## What to work on
Only an exact reprint of all the data is acceptable.

[Start of Attachment]

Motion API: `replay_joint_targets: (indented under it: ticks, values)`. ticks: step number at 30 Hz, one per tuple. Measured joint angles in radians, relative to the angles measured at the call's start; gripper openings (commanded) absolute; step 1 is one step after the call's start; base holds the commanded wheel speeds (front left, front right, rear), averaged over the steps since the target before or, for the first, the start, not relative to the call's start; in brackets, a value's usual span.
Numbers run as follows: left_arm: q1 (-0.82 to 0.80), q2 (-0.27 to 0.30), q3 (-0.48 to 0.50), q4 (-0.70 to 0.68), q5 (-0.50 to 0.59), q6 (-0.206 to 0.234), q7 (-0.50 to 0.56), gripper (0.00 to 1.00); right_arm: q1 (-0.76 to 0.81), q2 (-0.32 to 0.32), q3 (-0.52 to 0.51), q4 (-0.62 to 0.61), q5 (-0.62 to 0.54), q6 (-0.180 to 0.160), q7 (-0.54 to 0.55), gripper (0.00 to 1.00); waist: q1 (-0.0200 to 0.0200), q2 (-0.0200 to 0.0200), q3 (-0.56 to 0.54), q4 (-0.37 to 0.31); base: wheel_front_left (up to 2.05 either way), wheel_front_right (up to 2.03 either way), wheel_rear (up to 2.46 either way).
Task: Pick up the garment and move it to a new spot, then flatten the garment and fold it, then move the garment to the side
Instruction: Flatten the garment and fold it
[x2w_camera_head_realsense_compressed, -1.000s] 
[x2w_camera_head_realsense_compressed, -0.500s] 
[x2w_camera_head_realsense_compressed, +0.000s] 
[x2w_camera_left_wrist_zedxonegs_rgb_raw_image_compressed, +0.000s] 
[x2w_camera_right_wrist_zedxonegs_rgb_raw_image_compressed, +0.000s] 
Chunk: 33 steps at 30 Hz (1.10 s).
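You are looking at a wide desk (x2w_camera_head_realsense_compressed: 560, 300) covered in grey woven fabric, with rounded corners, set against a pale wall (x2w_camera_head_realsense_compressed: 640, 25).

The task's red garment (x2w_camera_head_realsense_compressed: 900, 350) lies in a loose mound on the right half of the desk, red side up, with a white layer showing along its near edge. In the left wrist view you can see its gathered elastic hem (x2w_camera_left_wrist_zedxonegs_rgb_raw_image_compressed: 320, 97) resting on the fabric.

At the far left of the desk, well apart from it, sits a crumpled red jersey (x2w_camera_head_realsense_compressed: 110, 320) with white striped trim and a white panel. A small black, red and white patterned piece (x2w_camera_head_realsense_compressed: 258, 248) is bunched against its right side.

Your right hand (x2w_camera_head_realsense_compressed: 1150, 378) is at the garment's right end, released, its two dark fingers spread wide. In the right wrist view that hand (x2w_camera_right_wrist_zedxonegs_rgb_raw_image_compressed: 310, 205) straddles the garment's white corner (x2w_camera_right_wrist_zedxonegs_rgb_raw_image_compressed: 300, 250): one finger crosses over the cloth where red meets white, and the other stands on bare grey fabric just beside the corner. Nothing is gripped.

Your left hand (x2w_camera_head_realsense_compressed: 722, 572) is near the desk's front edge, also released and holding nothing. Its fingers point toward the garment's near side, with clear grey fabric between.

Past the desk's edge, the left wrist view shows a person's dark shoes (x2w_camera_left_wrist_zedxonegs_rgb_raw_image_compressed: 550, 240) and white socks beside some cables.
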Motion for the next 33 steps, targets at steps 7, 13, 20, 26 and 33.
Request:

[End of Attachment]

## Result of the task
Motion API: `replay_joint_targets: (indented under it: ticks, values)`. ticks: step number at 30 Hz, one per tuple. Measured joint angles in radians, relative to the angles measured at the call's start; gripper openings (commanded) absolute; step 1 is one step after the call's start; base holds the commanded wheel speeds (front left, front right, rear), averaged over the steps since the target before or, for the first, the start, not relative to the call's start; in brackets, a value's usual span.
Numbers run as follows: left_arm: q1 (-0.82 to 0.80), q2 (-0.27 to 0.30), q3 (-0.48 to 0.50), q4 (-0.70 to 0.68), q5 (-0.50 to 0.59), q6 (-0.206 to 0.234), q7 (-0.50 to 0.56), gripper (0.00 to 1.00); right_arm: q1 (-0.76 to 0.81), q2 (-0.32 to 0.32), q3 (-0.52 to 0.51), q4 (-0.62 to 0.61), q5 (-0.62 to 0.54), q6 (-0.180 to 0.160), q7 (-0.54 to 0.55), gripper (0.00 to 1.00); waist: q1 (-0.0200 to 0.0200), q2 (-0.0200 to 0.0200), q3 (-0.56 to 0.54), q4 (-0.37 to 0.31); base: wheel_front_left (up to 2.05 either way), wheel_front_right (up to 2.03 either way), wheel_rear (up to 2.46 either way).
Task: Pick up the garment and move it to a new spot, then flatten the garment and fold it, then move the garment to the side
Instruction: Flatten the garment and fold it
[x2w_camera_head_realsense_compressed, -1.000s] 
[x2w_camera_head_realsense_compressed, -0.500s] 
[x2w_camera_head_realsense_compressed, +0.000s] 
[x2w_camera_left_wrist_zedxonegs_rgb_raw_image_compressed, +0.000s] 
[x2w_camera_right_wrist_zedxonegs_rgb_raw_image_compressed, +0.000s] 
Chunk: 33 steps at 30 Hz (1.10 s).
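You are looking at a wide desk (x2w_camera_head_realsense_compressed: 560, 300) covered in grey woven fabric, with rounded corners, set against a pale wall (x2w_camera_head_realsense_compressed: 640, 25).

The task's red garment (x2w_camera_head_realsense_compressed: 900, 350) lies in a loose mound on the right half of the desk, red side up, with a white layer showing along its near edge. In the left wrist view you can see its gathered elastic hem (x2w_camera_left_wrist_zedxonegs_rgb_raw_image_compressed: 320, 97) resting on the fabric.

At the far left of the desk, well apart from it, sits a crumpled red jersey (x2w_camera_head_realsense_compressed: 110, 320) with white striped trim and a white panel. A small black, red and white patterned piece (x2w_camera_head_realsense_compressed: 258, 248) is bunched against its right side.

Your right hand (x2w_camera_head_realsense_compressed: 1150, 378) is at the garment's right end, released, its two dark fingers spread wide. In the right wrist view that hand (x2w_camera_right_wrist_zedxonegs_rgb_raw_image_compressed: 310, 205) straddles the garment's white corner (x2w_camera_right_wrist_zedxonegs_rgb_raw_image_compressed: 300, 250): one finger crosses over the cloth where red meets white, and the other stands on bare grey fabric just beside the corner. Nothing is gripped.

Your left hand (x2w_camera_head_realsense_compressed: 722, 572) is near the desk's front edge, also released and holding nothing. Its fingers point toward the garment's near side, with clear grey fabric between.

Past the desk's edge, the left wrist view shows a person's dark shoes (x2w_camera_left_wrist_zedxonegs_rgb_raw_image_compressed: 550, 240) and white socks beside some cables.
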Motion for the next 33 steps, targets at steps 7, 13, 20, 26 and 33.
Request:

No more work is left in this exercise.